The government, which is placing the Rosneft stakes under the trusteeship of the federal energy regulator, the Bundesnetzagentur, said Russian ownership of Schwedt and the other two refineries jeopardised their business operations.
“Key, critical service providers such as suppliers, insurance companies, banks, IT companies, but also customers, were no longer prepared to work with Rosneft,” the economy ministry said.
It is all a far cry from Sechin’s press conference in 2017, which marked the opening of Rosneft Deutschland’s new Berlin office. It was a time when German-Russian relations were on an even keel and the Kremlin was still seen by many in Germany as a reliable partner.
The optimists were personified by Michael Harms, head of the Ost-Ausschuss, the principal lobby for German investors in Russia. Appearing next to Sechin, one of President Vladimir Putin’s closest confidants, he said Rosneft’s new Berlin representation was “proof of Russia’s unwavering commitment to the European market”.
German-Russian trade had, he added, “risen dramatically” in the first two months of 2017, and the expectation was that “it will grow by 10 per cent this year, if not more”.
Sechin echoed his assessment. The volume of trade between Russia and Germany had risen fourfold between 2000 and 2013 to €56bn, with German imports from Russia tripling to €27bn and German exports to Russia rising sevenfold to €29bn. “And it’s not just oil deliveries and oil refining, but also technological co-operation,” he said, alluding to the massive market Russia had become for German manufacturers.
Yet the warm words exchanged between Sechin and Harms ran counter to the prevailing mood in many western capitals. Russia had annexed Crimea just three years previously, a violation of international law that plunged east-west relations to their lowest point since the cold war. Europe and the US responded with sanctions, some of them aimed at Rosneft.
Instead of being hurt by the west’s punitive measures, the energy partnership between Russia and Germany intensified. Russia built a new pipeline under the Baltic Sea, Nord Stream 2, that would allow it to double the volume of gas exports to Europe, bypassing Ukraine. Germany backed the project despite warnings from the US and its allies in eastern Europe that it would increase the continent’s dependence on Russia.

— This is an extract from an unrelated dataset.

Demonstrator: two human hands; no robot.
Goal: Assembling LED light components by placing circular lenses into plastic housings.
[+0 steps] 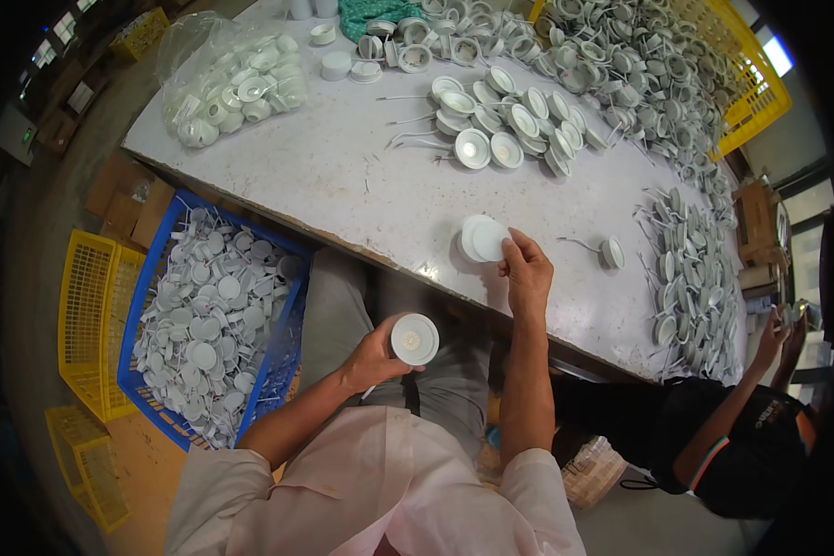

The close energy relationship has its roots in a historic agreement between then West Germany and the Soviet Union in 1970, whereby the Germans paid for Soviet natural gas with exports of steel pipes.
The deal was underpinned by Ostpolitik, the policy of engagement with the Soviet bloc pursued by chancellor Willy Brandt in the late 1960s and 1970s.
But according to Thomas O’Donnell, a Germany-based energy analyst, it was also driven by a German desire for “strategic balancing — it was a way for Germany to break free from its dependence on the US”.
Many in the German establishment, he said, resented US dominance in energy matters and disliked “this idea of a global fungible market in oil that’s traded in dollars and protected by the US navy”. That resentment, he said, was one of the reasons why Germany kept out of the US war in Iraq in 2003. And it was why it suited Germany to have direct access to Russian oil and gas.
For decades the system worked well, with “long-term fixed assets like refineries and pipelines acting as the cement for the relationship,” said Henning Gloystein, an analyst at Eurasia Group.
Russian hydrocarbons flowed into Europe regardless of cold war tensions, and Germany was spared the expense of having to build costly liquefied natural gas terminals and other infrastructure to handle alternatives to Russian energy imports.
“But when your biggest supplier turns hostile, things break badly and they break quickly,” said Gloystein.
“The energy system Germany relied on for 40 years effectively lies in ruins, and they can no longer afford to leave these strategic assets in Russian hands.”